The Dave Mathews Tribute Band performance last Thursday on the Ithaca Commons was a scaled down, bite-size, replica of the real thing. Like a plastic souvenir with Da Vinci’s “Mona Lisa” pasted on it, The DMTB was sort of kitsch, even campy. But that is not to say the performance wasn’t a good time.
Clifford’s voice was raspy and breathy — at times nearly pained and at others carefree. It’s not like Clifford naturally sounds so much like Dave does — just that he strives to sing in the same manner. His intonation, where he breathes, his accent during performance — you could say his affectations — make him a well groomed, perfectly marketable imitation.
For most musicians this is key.
“Tribute bands are very easy to market,” said Larry Honigbaum, singer and guitarist for Ithaca-based Grateful Dead tribute, The Lost Sailors. “My original music didn’t fit into any categories. But now when someone asks what I do, I just say, ‘Grateful Dead.’”
Honigbaum has been to over 300 Grateful Dead shows and has been in a Grateful Dead tribute band for over 16 years.
“As a musician and as a fan of music — as a human — it was always pretty special” seeing the Dead live, he said. Now that “there is an obligation to help carry the tradition on,” Honigbaum has “reached a good balance,” between having a family and kids, a day job and going out and playing the music that he loves.
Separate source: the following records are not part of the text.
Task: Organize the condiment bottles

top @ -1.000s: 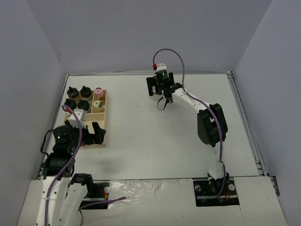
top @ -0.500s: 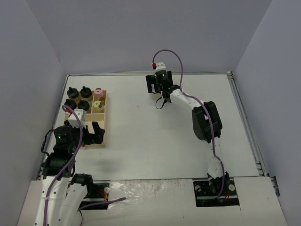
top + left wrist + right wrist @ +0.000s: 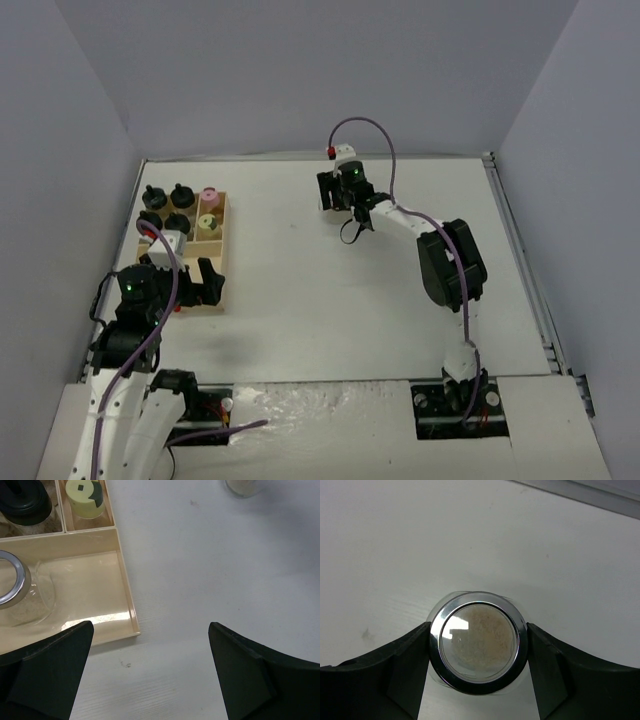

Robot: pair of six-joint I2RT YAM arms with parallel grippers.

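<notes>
In the right wrist view a clear condiment bottle with a silvery lid [image 3: 477,642] and tan contents stands on the white table. My right gripper [image 3: 477,651] is shut on it, with a finger [image 3: 405,665] pressed against each side of the lid. From above, that gripper [image 3: 338,190] sits at the far middle of the table and hides the jar. My left gripper [image 3: 150,675] hangs open over bare table by the near right corner of the wooden tray [image 3: 126,597]. The tray holds a second silvery-lidded jar [image 3: 14,582], a yellow-green-capped one [image 3: 86,495] and black-capped ones [image 3: 25,500].
From above, the tray [image 3: 222,290] lies at the left with several black-capped jars [image 3: 150,218], a pink-capped jar [image 3: 209,196] and a yellow-green-capped one [image 3: 207,222]. A metal rail [image 3: 600,495] runs just beyond the held jar. Grey walls enclose the table.
My right gripper's fingers have closed in on the silvery-lidded jar, and the gripper has shifted slightly toward me. The left arm has barely moved.
</notes>
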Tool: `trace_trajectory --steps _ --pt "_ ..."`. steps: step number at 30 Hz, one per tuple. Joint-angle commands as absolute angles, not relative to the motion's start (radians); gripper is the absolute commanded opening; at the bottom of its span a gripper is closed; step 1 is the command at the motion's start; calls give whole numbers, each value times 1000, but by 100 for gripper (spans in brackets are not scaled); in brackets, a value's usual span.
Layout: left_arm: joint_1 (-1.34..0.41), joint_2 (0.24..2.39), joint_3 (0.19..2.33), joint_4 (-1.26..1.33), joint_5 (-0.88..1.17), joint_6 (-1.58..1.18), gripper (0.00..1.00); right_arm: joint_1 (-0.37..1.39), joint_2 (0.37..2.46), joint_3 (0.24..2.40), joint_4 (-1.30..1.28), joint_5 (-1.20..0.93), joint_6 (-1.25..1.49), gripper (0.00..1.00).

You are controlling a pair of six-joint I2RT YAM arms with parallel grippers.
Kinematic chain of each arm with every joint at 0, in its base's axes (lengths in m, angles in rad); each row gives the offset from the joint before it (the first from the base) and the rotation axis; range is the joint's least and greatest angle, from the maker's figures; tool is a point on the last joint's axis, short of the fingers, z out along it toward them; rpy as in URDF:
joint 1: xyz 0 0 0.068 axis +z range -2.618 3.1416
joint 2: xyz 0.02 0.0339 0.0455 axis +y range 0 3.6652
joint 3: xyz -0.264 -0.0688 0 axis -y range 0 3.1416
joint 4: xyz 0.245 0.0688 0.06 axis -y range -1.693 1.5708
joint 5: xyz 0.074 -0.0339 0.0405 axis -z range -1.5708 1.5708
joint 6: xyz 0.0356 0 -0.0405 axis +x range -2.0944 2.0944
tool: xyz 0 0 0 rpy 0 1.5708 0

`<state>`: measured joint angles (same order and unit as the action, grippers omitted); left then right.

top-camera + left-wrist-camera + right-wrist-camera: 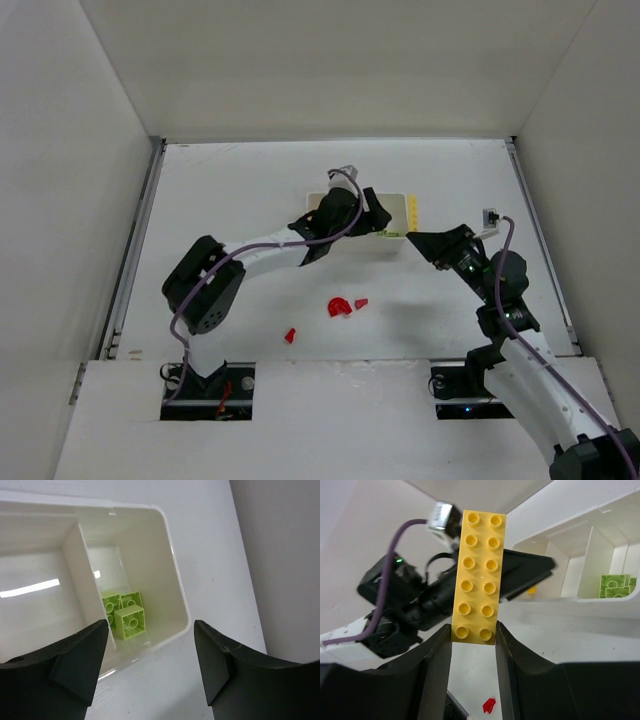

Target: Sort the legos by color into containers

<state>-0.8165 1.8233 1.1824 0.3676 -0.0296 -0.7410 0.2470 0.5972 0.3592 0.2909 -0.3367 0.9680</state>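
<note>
My right gripper [473, 636] is shut on a long yellow lego [480, 575], holding it by one end; in the top view the yellow lego [411, 215] sits just beside the right end of the white tray [318, 200]. My left gripper [150, 652] is open and empty over the tray's end compartment [175, 580], where two pale green legos [127, 616] lie. The green legos also show in the right wrist view [615, 585]. A red half-disc [339, 307] and two red wedges [361, 302] [290, 335] lie on the table in front of the tray.
White walls enclose the table on three sides. My left arm [270, 255] stretches diagonally to the tray and covers most of it from above. A small yellow piece [532, 590] shows in a tray compartment. One red wedge [489, 705] lies below my right gripper.
</note>
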Motion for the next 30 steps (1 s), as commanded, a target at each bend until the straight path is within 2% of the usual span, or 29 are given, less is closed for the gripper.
trace_trajectory --steps 1,6,11,16,22,30 --pt "-768 1629 1108 500 -60 -729 66 245 627 417 342 -327 950 33" --pt "-676 1424 961 552 -87 -747 65 284 725 445 374 -295 934 33" --pt "-595 1198 810 529 -101 -759 65 428 963 561 396 -218 882 33" --pt "-532 1000 619 413 -127 -842 65 562 1233 731 405 -129 845 33" --pt "-479 832 482 195 -149 -818 64 605 1498 935 359 -60 828 33" --pt "-502 689 379 -66 -202 -776 54 650 1657 1072 278 4 848 33"
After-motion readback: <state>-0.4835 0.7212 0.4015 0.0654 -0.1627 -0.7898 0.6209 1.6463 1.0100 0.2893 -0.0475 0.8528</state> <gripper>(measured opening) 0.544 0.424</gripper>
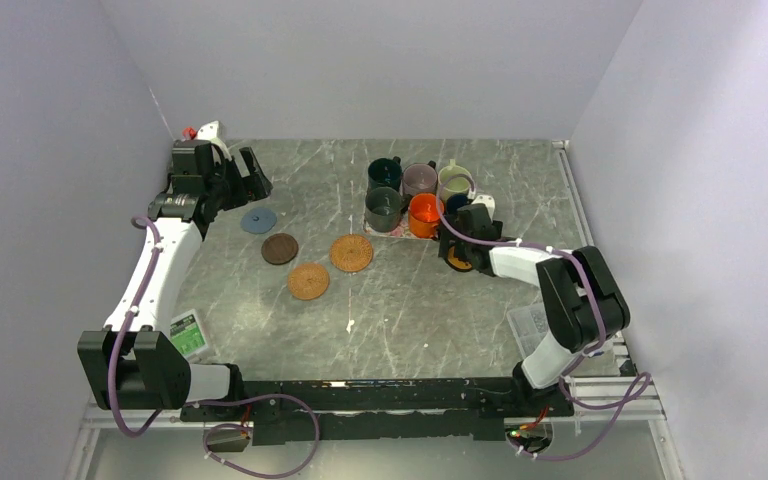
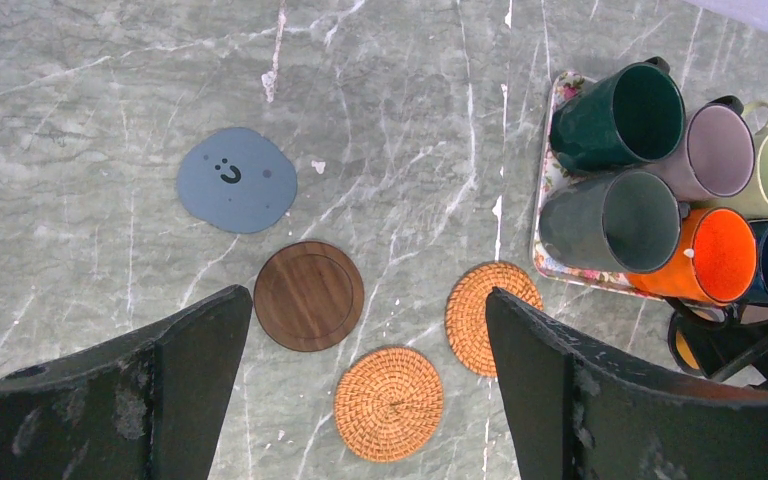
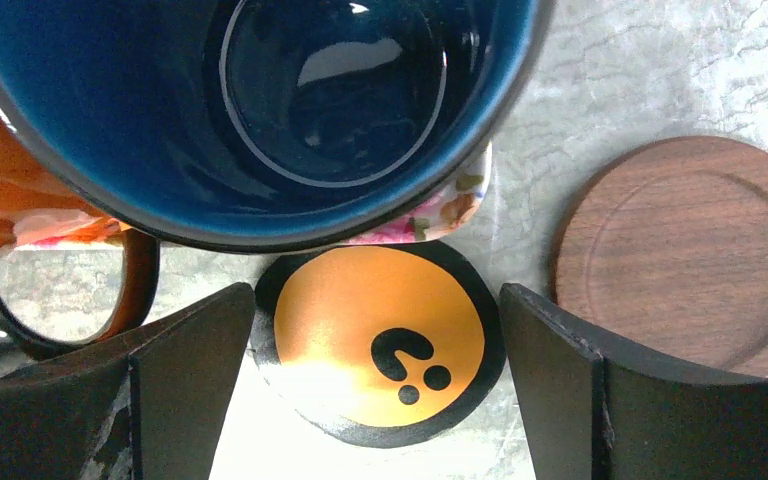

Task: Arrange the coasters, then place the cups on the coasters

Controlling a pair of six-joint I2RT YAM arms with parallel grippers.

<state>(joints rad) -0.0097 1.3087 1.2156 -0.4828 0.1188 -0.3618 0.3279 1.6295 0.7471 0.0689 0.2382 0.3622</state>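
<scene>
Our left arm [image 1: 150,280] runs along the desk's [image 1: 410,310] left edge to its far left corner, and the left pincer [image 2: 365,300] hangs high there, jaws wide apart, holding nothing. Under it lie the grey-blue coaster [image 2: 237,180], a dark brown coaster [image 2: 308,295] and two tan woven coasters [image 2: 388,403], all apart. Our right arm [image 1: 560,290] folds in from the right edge; the right pincer [image 3: 378,295] sits low and wide open astride the black coaster [image 3: 380,345] with its yellow centre, gripping nothing. A second brown coaster [image 3: 695,255] lies just beside. The cups [image 2: 610,220] crowd the floral mat [image 2: 560,110] near the far edge, the navy cup [image 3: 260,110] nearest this pincer
</scene>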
The Grateful Dead are largely famous for their live shows. The band would play extended and altered versions of material at every show and encourage fans to tape and trade these performances. As a result, The Dead’s sound evolved organically and there exist dozens of versions of many of their songs. And even though this style is difficult to capture, there are hundreds of Grateful Dead tribute acts across the country, including The Schwag, Shakedown Street, Uncle John’s Band, Crazy Fingers, Cosmic Charlies, Dead Beats and most famously, Dark Star Orchestra.
The Lost Sailors, however, are “not trying to mimic what The Dead did,” said Honigbaum. “But what we do, more importantly, is we capture the approach and spirit of their live music.”
“The Dead provides the material — it’s a big playground where you can go,” he said, and “the task is to open up and let yourself go. Create something new.” To Honigbaum, playing The Dead’s songs allows him to express himself. It is not an obsessive exercise in homage, but rather a vehicle to connect with the music.
“No music would have any life at all, if the people performing it didn’t put themselves into it,” he said. The Lost Sailors aim to play The Dead’s music with Honigbaums’ “filter.”
It could be argued that tribute bands are kitsch, especially those with a gimmick, such as Chicks with Dixie, an all transvestite Dixie Chicks tribute, or Beatallica, who play the music of The Beatles in the style of Metallica. But others may have tapped into something deeper.
Like the famous Trekkies who, despite their obsession with Star Trek, get more out of the show then most viewers, the super-fans who start tribute bands may see it in a different light. And as Honigbaum put it: “Hey, we get it!”